The Rise of the Internet Dissidents
Manning, Snowden and Assange
by NOZOMI HAYASE
CounterPunch, 13 August 2013
NSA whistleblower Edward Snowden’s volcanic revelations of ubiquitous US surveillance are in their third month. The aftershocks felt around the world continue. As Russia granted Snowden temporary asylum, the White House fell into anger and dismay.
Computer scientist Nadia Heninger argued that leaking information is now becoming the “civil disobedience of our age”. The late historian and activist Howard Zinn described the act of civil disobedience as “the deliberate, discriminate, violation of law for a vital social purpose”. He advocated it saying that such an act “becomes not only justifiable but necessary when a fundamental human right is at stake and when legal channels are inadequate for securing that right”.
Snowden’s act was clearly one of civil disobedience. John Lewis, US Representative and veteran civil rights leader recently noted that Snowden was “continuing the tradition of civil disobedience by revealing details of classified US surveillance programs”.
Snowden is not alone. In recent years, there have been waves of dissent that revealed the depth of corruption and abuse of power endemic in this global corporate system. Before Snowden, there was Bradley Manning and Jeremy Hammond who shook up the trend of criminal overreach within the US government and its transnational corporate and government allies. Private Bradley Manning blew the whistle on US war crimes and activist Jeremy Hammond exposed the inner workings of the pervasive surveillance state. They took risks to alert the world about the systemic failure of representative government and the trend toward a dangerous corporate authoritarianism.
After Snowden was charged with espionage, WikiLeaks founder Julian Assange called for global support to stand with him:
“Edward Snowden is one of us. Bradley Manning is one of us. They are young, technically minded people from the generation that Barack Obama betrayed. They are the generation that grew up on the Internet and were shaped by it….”

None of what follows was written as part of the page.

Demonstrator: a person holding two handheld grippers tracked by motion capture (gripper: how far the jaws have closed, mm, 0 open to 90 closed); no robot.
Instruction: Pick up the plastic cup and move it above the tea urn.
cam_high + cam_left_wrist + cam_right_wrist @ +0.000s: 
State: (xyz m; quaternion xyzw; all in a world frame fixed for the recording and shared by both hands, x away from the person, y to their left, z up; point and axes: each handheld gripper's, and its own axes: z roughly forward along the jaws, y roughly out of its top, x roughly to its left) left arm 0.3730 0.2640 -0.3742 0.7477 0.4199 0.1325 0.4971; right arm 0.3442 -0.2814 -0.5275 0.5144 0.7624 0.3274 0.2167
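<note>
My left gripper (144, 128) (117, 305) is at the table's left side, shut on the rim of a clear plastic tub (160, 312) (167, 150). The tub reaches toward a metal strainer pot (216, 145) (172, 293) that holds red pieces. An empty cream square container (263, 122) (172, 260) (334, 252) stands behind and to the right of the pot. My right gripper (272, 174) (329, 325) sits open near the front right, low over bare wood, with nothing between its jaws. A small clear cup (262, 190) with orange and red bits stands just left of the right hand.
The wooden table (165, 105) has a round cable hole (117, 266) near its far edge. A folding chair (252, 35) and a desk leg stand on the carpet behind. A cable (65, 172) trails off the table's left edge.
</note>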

Snowden, Manning and Assange are all part of an Internet generation that holds that transparency of governments and corporations is a form of check and balance on power. They believe in the power of information and in the public’s right to know. In an interview with Glenn Greenwald of The Guardian, Snowden described how his motive was “to inform the public as to that which is done in their name and that which is done against them.” He advocated for participation of ordinary people in decision-making processes as a vital part of democratic society indicating that the policies of national security agencies that he exposed should be up to the public to decide. This belief is shared by his forerunners.